Nitekim, 6306 sayılı Yasa’da, ayrım gözetilmeksizin, bu Kanun uyarınca tesis edilmiş tüm işlemlere karşı dava açma süresinin hesabında “tebliğ” tarihinin esas alınacağına dair 6/9. maddesindeki hüküm ile anılan Yasa’da, zemin yapısı veya üzerindeki yapılaşma sebebiyle can ve mal kaybına yol açma riski taşıyan alanların “Risli Alan” olarak belirlenmesine ilişkin Bakanlar Kurulu kararlarının Resmi Gazete’de yayımlanmasının zorunlu olduğuna veya Resmî Gazete’de yayımlanmış olmasının ilgililere tebliğ hükmünde olduğuna dair bir kurala yer verilmemiş olması da bunu doğrulamaktadır. Ayrıca, riskli alan belirlenmesi ve sonrasında tesis edilen işlemlerin Anayasa’da yer alan bir temel hak ve özgürlük olan mülkiyet hakkını kısıtlayıcı nitelikte sonuçlar doğuracak olması itibariyle, yazılı bildirim yapılması, Anayasa’da güvence altına alınmış olan hak arama özgürlüğünün de gereğidir.

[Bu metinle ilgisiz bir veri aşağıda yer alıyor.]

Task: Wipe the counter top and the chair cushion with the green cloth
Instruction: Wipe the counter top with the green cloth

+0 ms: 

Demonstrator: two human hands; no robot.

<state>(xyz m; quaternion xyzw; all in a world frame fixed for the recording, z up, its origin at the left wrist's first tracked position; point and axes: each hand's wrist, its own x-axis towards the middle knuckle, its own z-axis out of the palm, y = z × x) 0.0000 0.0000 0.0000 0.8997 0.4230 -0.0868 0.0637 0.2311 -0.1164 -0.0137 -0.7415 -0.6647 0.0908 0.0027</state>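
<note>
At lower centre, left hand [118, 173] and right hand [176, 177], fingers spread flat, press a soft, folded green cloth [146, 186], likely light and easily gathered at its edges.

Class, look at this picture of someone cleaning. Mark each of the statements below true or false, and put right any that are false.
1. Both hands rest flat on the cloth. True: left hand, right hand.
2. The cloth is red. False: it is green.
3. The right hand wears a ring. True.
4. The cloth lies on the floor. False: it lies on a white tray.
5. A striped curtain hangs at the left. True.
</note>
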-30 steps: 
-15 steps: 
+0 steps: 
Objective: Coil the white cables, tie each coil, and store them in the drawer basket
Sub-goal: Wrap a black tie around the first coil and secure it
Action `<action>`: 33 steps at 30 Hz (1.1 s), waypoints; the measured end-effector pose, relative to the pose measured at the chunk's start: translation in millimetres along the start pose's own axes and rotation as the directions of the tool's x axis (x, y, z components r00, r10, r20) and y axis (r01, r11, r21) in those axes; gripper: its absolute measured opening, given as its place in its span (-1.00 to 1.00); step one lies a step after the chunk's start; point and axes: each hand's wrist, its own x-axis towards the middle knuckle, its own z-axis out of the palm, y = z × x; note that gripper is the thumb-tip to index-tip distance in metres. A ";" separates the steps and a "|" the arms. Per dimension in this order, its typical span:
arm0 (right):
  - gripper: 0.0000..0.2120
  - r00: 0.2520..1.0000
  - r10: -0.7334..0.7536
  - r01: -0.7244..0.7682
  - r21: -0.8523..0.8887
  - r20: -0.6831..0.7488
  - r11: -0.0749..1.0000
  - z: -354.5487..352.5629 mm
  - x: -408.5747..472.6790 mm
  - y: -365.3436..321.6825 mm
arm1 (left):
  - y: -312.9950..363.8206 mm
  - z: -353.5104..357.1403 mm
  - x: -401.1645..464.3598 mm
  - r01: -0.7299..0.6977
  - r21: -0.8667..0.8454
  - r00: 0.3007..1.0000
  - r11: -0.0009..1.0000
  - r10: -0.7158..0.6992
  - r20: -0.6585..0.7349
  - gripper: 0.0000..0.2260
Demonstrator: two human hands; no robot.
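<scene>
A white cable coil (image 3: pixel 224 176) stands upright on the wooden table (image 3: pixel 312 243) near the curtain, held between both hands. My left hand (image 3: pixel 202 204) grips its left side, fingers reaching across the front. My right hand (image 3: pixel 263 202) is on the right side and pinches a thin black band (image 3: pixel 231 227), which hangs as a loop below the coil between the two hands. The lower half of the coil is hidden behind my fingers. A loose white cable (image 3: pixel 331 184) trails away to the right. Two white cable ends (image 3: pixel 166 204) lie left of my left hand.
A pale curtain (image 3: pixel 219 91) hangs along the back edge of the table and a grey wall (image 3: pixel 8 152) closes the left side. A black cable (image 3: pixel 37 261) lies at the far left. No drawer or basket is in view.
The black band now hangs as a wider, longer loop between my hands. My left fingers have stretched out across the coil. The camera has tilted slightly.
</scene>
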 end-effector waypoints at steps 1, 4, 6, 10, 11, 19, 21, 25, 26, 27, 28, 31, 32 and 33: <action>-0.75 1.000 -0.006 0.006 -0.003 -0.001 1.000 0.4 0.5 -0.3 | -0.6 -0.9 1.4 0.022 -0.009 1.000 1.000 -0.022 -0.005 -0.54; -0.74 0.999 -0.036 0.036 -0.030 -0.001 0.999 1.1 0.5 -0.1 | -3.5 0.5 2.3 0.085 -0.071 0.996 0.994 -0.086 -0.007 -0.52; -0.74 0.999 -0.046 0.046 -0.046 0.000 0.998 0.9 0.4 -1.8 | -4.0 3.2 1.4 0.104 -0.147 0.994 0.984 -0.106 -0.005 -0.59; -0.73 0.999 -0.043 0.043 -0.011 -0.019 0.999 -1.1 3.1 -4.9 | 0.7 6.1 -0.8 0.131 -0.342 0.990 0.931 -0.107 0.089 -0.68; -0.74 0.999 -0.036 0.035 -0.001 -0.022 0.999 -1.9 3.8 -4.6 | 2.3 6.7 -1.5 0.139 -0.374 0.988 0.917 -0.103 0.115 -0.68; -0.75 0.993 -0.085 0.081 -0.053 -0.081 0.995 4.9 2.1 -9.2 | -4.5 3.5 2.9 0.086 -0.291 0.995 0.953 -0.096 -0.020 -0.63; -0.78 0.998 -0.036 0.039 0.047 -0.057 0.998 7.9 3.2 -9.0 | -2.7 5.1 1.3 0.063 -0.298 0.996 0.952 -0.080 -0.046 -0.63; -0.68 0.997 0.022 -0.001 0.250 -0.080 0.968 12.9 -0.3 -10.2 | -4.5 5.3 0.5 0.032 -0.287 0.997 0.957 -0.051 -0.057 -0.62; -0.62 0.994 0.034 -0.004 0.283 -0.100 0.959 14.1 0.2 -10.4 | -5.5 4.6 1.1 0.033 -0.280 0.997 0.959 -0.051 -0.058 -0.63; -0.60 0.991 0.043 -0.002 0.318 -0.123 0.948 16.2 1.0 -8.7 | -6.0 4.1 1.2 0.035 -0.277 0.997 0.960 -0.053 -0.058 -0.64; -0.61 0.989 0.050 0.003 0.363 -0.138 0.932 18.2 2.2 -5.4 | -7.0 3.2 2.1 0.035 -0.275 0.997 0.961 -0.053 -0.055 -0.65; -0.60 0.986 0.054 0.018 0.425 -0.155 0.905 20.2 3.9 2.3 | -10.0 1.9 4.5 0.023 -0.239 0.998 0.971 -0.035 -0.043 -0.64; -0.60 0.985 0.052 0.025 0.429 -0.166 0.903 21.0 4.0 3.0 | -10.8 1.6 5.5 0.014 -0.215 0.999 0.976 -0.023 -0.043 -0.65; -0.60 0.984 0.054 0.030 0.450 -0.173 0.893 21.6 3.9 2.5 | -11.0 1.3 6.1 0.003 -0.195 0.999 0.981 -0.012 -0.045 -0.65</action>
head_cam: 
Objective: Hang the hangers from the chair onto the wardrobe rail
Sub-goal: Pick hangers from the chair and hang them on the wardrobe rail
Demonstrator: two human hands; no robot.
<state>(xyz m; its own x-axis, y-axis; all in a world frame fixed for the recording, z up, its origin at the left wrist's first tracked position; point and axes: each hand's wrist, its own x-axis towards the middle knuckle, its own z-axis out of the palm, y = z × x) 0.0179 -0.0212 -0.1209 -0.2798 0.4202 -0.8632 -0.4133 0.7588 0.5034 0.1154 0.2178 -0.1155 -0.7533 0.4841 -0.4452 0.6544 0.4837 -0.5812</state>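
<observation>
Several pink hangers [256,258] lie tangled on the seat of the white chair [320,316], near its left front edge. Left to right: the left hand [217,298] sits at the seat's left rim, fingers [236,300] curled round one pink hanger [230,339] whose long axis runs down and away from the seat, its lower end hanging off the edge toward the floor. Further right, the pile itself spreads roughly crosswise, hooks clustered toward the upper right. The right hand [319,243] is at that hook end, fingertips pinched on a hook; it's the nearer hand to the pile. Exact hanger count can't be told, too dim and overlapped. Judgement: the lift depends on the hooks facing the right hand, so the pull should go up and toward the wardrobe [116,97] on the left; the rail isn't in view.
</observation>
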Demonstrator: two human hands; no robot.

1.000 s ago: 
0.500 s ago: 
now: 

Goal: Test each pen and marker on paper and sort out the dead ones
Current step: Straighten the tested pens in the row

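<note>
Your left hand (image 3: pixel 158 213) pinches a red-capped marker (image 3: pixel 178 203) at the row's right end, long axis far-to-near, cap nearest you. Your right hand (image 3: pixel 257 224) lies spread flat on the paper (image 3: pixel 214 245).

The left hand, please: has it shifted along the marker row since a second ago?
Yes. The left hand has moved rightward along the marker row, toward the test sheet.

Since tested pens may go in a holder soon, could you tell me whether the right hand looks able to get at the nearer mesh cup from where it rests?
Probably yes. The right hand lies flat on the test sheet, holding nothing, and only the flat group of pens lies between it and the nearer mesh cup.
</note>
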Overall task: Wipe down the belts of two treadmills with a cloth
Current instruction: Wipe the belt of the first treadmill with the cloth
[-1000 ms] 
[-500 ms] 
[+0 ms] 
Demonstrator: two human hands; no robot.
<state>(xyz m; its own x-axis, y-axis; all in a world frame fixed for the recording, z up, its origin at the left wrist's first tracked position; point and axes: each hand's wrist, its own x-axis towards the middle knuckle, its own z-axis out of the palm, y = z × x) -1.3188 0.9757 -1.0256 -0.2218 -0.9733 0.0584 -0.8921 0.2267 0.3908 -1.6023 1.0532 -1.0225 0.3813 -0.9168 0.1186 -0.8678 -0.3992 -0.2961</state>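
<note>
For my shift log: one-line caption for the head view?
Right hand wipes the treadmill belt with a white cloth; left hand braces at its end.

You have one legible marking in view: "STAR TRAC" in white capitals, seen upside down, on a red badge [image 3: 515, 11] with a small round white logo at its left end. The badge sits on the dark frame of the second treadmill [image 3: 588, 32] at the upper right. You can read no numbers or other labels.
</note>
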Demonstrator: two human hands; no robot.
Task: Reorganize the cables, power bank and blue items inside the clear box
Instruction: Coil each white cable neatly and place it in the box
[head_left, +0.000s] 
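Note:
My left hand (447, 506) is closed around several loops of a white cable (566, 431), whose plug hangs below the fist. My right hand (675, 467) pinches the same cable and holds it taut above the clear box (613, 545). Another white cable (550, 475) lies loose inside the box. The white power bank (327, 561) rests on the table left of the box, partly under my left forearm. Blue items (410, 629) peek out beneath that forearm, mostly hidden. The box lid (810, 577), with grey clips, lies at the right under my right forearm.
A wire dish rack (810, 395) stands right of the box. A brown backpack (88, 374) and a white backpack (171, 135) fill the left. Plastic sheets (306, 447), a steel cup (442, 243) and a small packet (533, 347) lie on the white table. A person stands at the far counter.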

Bu çerçevede, içeriği itibarıyla muhataplara tebliği zorunlu olan riskli alan ilan edilmesine ilişkin Bakanlar Kurulu kararlarının, yazılı bildirim veya öğrenme üzerine yasal dava açma süresi içinde dava konusu edilebileceği açıktır.

Uyuşmazlıkta ise; dava konusu Bakanlar Kurulu kararının 17/05/2013 günlü, 28650 sayılı Resmî Gazete’de yayımlandığı ancak, davacıya ayrıca tebliğ edilmediği, davacının bu karardan, Kütahya Belediyesinin 02/07/2013 tarihinde tebliğ edilen, 24/06/2013 tarihli işlemiyle haberdar olduğunu belirterek bakılan davayı açtığı, dava konusu Bakanlar Kurulu kararının, daha önceki bir tarihte davacının bilgisine girdiğine ilişkin bir bilgi ve belgenin dosyada olmadığı anlaşılmaktadır.

Bu durumda, 02/07/2013 tarihi öğrenme tarihi olarak dikkate alındığında, Bakanlar Kurulu kararına karşı bu tarihten itibaren 6306 sayılı Kanun’un 6/9 maddesinde belirtilen 30 günlük dava açma süresi içinde 18/07/2013 tarihinde açılan bu davada süre aşımı bulunmadığı sonucuna varılmıştır.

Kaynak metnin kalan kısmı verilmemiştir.